Work request » Beginning with the line that mentions "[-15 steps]", reproduce every line through the last line of the entries, exactly, and only those.

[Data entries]
• • • • • • •

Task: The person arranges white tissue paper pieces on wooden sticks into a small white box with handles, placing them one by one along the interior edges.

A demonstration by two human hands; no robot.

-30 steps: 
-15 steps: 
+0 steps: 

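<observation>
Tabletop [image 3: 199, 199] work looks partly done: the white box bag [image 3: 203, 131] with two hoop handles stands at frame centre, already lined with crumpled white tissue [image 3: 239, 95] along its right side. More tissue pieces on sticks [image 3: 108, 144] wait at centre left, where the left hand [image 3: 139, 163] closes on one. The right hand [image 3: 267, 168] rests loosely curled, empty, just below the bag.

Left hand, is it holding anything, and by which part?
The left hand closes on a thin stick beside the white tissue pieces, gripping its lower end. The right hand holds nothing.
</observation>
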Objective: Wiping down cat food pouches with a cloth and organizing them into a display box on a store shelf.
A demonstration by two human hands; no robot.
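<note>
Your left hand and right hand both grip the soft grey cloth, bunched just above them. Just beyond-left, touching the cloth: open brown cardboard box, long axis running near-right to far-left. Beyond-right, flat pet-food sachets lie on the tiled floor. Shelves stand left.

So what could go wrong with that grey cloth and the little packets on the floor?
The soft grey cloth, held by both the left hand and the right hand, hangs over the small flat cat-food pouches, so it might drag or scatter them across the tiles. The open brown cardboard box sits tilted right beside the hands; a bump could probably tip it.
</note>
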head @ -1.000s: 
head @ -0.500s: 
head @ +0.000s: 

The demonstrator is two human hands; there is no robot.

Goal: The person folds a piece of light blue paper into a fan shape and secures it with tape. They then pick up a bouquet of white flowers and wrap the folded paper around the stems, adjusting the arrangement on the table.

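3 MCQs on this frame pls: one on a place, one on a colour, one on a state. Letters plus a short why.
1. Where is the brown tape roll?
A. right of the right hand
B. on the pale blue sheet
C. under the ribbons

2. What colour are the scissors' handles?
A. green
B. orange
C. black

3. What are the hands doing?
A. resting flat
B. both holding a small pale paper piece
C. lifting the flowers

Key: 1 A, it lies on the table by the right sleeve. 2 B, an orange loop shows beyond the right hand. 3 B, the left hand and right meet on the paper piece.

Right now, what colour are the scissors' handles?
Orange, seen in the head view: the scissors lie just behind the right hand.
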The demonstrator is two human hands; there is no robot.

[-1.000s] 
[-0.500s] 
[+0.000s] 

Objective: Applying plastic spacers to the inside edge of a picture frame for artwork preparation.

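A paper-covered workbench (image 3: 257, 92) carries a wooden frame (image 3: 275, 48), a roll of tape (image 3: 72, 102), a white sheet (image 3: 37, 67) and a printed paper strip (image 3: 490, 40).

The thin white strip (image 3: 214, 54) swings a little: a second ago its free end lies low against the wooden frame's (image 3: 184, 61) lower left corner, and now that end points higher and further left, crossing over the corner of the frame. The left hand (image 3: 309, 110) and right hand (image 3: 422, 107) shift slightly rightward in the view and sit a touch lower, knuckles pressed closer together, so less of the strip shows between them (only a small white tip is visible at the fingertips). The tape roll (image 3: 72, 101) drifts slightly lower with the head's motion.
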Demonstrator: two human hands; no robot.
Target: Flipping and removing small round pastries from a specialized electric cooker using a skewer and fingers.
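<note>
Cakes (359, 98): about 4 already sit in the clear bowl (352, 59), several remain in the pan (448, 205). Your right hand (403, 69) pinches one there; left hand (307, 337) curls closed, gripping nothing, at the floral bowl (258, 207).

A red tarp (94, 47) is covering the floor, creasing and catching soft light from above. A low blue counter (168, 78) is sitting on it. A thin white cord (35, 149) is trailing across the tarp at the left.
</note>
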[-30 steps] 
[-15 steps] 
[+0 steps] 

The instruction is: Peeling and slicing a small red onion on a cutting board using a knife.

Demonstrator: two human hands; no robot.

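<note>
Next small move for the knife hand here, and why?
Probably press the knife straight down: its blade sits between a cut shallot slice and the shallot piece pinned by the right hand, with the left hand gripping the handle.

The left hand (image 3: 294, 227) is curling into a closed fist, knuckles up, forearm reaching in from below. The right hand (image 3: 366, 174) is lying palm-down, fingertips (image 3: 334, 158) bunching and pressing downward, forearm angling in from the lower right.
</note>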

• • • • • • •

Task output »
[-15 steps] 
[+0 steps] 

The instruction is: Peeling and slicing a small red onion on a cutting board using a knife.

Demonstrator: two human hands; no robot.

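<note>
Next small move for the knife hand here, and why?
Probably press the knife straight down: its blade sits between a cut shallot slice and the shallot piece pinned by the right hand, with the left hand gripping the handle.

The left hand (image 3: 294, 227) is curling into a closed fist, knuckles up, forearm reaching in from below. The right hand (image 3: 366, 174) is lying palm-down, fingertips (image 3: 334, 158) bunching and pressing downward, forearm angling in from the lower right.
</note>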

The response has been given in full.